**Assignment:** Quote the data below in full, please, without altering anything.

**Data excerpt:**
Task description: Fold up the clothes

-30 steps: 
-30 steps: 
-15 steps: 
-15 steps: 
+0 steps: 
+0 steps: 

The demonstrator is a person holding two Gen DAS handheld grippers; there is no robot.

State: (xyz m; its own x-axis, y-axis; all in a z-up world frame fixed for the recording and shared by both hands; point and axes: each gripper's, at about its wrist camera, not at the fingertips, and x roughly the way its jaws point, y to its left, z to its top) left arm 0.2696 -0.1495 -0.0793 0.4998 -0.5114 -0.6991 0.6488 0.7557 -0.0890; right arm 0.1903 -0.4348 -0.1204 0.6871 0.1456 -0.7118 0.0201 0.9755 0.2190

**Task answer:**
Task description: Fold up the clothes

-30 steps: 
-30 steps: 
-15 steps: 
-15 steps: 
+0 steps: 
+0 steps: 

The demonstrator is a person holding two Gen DAS handheld grippers; there is no robot.

State: (xyz m; its own x-axis, y-axis; all in a z-up world frame fixed for the recording and shared by both hands; point and axes: each gripper's, at about its wrist camera, not at the fingertips, and x roughly the way its jaws point, y to its left, z to its top) left arm 0.2696 -0.1495 -0.0793 0.4998 -0.5114 -0.6991 0.6488 0.7557 -0.0890; right arm 0.1903 -0.4348 -0.1204 0.6871 0.1456 -0.7118 0.0201 0.9755 0.2190

The requested output has been fully supplied.